K – Knobstacle course
This ONS is the minute you realise that if you’re going to be stupid you better be tough. It’s a knobstacle course out there and you’re struggling to navigate it.
L – Large and in charge
6’5 with the body of an All Black and he's bossing you around in a hot way non dickhead way? It's a 10 out of 10.
M – Magnum condom
The man, the myth, the legend. If it’s your first time coming across this guy, godspeed and good luck sista. Only the freakiest survive.
N – Never getting back together
This is less of a one night stand and more of an awakening. You ran into your ex and somehow slipped into bed together but it’s here you realise they aren’t ticking your boxes anymore and you are never getting back together.
O – Oh my god
He whipped you, flipped you and double-dipped you and now you need six months to recover.
P – Pegging
Look, there is no point in beating around the bush. It’s been on your mind and you’ve been chatting this guy up on Tinder for two weeks. He’s down, you’re down and the date is set.
Q – quickie
Did it happen? You’re really not sure but you do know a toilet cubicle is a lot bigger than you initially thought.
R – Ride em cowgirl
Holy heck you really had to work for that big O. You’ve never felt like a western cowgirl more in your life and are definitely going to Les Mills Grit on Monday.

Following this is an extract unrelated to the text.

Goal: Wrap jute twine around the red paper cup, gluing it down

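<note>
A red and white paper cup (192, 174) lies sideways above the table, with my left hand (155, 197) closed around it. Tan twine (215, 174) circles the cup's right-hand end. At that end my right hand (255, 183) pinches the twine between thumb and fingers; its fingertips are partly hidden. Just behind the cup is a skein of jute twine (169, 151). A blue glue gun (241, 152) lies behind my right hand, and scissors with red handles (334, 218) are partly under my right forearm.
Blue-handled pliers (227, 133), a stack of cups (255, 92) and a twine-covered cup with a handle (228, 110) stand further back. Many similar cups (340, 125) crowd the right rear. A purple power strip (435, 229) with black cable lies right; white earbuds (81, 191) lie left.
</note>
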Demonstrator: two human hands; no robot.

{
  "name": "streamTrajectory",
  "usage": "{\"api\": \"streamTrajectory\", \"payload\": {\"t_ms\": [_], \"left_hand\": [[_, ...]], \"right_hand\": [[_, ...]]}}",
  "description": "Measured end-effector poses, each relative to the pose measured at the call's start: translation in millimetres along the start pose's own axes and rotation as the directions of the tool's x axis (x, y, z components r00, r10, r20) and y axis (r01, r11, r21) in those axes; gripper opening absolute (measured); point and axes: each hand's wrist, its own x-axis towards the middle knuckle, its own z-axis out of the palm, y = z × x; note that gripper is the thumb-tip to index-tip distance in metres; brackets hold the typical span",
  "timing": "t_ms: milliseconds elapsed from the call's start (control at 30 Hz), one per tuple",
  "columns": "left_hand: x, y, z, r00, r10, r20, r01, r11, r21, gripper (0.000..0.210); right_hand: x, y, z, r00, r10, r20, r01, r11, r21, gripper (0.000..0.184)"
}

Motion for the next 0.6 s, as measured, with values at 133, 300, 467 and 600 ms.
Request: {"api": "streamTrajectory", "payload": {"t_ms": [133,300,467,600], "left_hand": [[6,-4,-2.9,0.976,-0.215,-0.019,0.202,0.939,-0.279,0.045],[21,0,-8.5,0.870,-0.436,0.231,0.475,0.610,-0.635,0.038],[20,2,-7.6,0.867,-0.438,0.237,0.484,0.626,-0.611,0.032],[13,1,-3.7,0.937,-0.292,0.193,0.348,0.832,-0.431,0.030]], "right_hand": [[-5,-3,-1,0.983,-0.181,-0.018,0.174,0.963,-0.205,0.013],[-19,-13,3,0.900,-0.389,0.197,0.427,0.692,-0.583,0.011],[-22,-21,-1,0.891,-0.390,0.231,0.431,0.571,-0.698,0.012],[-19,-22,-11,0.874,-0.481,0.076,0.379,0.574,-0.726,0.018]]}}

S – Save the best for last
This person is a huge believer that foreplay makes up 80% of sex. At this point, you’ve been to heaven at least three times and are pretty sure it can't get any better. And then it does.
T – Threesome
Why have one when you can have two partners! After the nerves disappear it’s full steam ahead queen. You are living sexily ever after.
U – Under the covers
Not everyone is into flaunting what their mumma gave them so this one-nighter takes place under the covers. Lights? What are those?
V – Vibing
No one panic. The assignment has been understood because they’ve asked where your vibe is and gone full Fergalicious.
W – With benefits
You accidentally hook up with your friend and instead of feeling weird about it, you think it comes with some good benefits so it happens again and again and again until one of you catches feels.
X - xmhghgrhg
It was so good you don't have words for it.
Y – You can block me but you can’t block me sex flashbacks
You and your ex have a weird relationship and often block each other so you don’t hook up again but those pesky sex flashbacks always come back.
Z – Zonked out
You did the deed and zonked out before putting on your pants or peeing. It’s time to pray to the UTI gods.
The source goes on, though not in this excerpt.